Mona | The Domestic Goddess
Mona | The Domestic Goddess
Unique Artistic Watery Technique.
Here is a short essay that outlines a unique artistic and inventive process. Mixing household chores, domestic cleaning products, kitchen utensils, paint and plenty of water, Mona creates her unfinished Masterpieces.
Mona’s work is enlightening when made clear. Too often artist’s works are seen in isolation and their work is rarely appreciated and wholly understood. I would like to try and explain the significance of Mona’s work in the following paragraphs. Mona is a bi-racial, multicultural, International female artist. She was raised in the Medina in Tunis, Tunisia in the late 1960’s and 1970’s, at that time the Medina was a place, which harboured the cultured and the aristocratic. Today the Medina is filled with cheap clothes from Dubai and has become more of a marketplace. Like all major cities across the globe commerce is overriding culture but through her artworks Mona tries to empower women worldwide. Her work plays a pivotal role in how we perceive art, and attempts to define what art is all about. She has created works that are stimulating, inventive, imaginative and challenging.
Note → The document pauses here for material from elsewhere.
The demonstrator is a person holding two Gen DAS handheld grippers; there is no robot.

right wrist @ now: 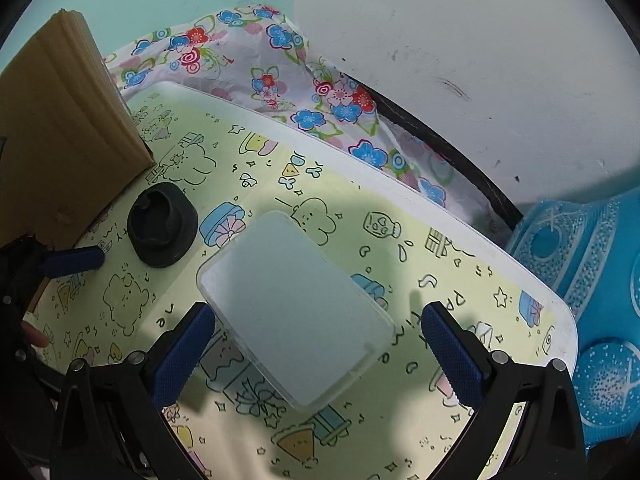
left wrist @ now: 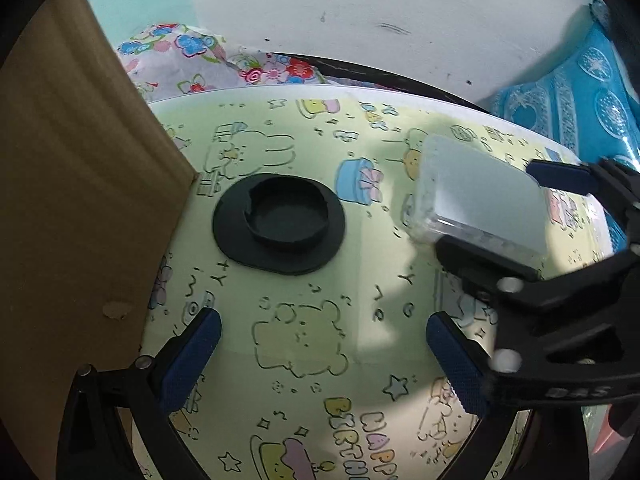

Mona draws inspiration from the traditional feminine role in the Arabic world, that of hard familial work throughout the day and the control and the distribution of water in the arid Saharan countries of North Africa. Through her excessive use of water she makes an astonishing artistic statement; not only does she use excessive water but she also uses every household item normally found in any average kitchen. Her technique embraces all the conventional notions of being a domestic Goddess and applies daily household chores such as washing, ironing, cleaning and scrubbing into her artworks. She imaginatively uses numerous kitchen utensils as her artistic apparatus. Earlier this year Mona and her husband, Stéphane Masnet had graciously invited me to witness ‘Mona at work’.

The application of paint comes much later in the process. Mona uses few colours in her works; deep reds, greens, purples and gold. The movement of paint should be viewed as if watching a performance; moving from left to right, right to left, up to down and down to up. This, she explained, enables the voyeur to read her work as if from a musical score or an Orchestra of musical instruments playing or better still, seen as a rhythmical dance; a ballet put to canvas. In the work ‘Le Couple’, this ingenious process is clear for all to see. The movement of paint, at times vigorous and simple but bold: fast and slow as if physically enjoying and playing out her joy of sex and exploding her vision onto the canvas. Distinctly visible are the couple on the right hand side of the canvas, as seen by the voyeur. The two intertwined figures are caught in the act of lovemaking. The physicality and difficulty of having sex standing upright, the audience are immediately engaged in the memory of performing such an act. The laughter and ecstasy remembered and the acceptance of partnership understood. The act of lovemaking viewed with the generosity of spirit, kindly observed regardless of dexterity and skill. The viewer can quickly see the love that can be found in companionship and the mutual act of giving and receiving. The movement throughout the work is intense but big-hearted and warm in every way. At first sight the work seems unfinished but these white spaces are Mona’s trademark as they are gaps within the conversation to be filled by the audience, for the audience to participate and finish as they wish. Many regard her works as unfinished Masterpieces, ideas shared and irrevocably finished by the onlooker.
I sincerely hope that I have been able to paint a clearer insight into Mona’s work and her unique process, in which she battles to create her unfinished Masterpieces. Through her ability to take elements of the abstract and make them her own has earned her the reputation as one the greatest Arabic artists of all time.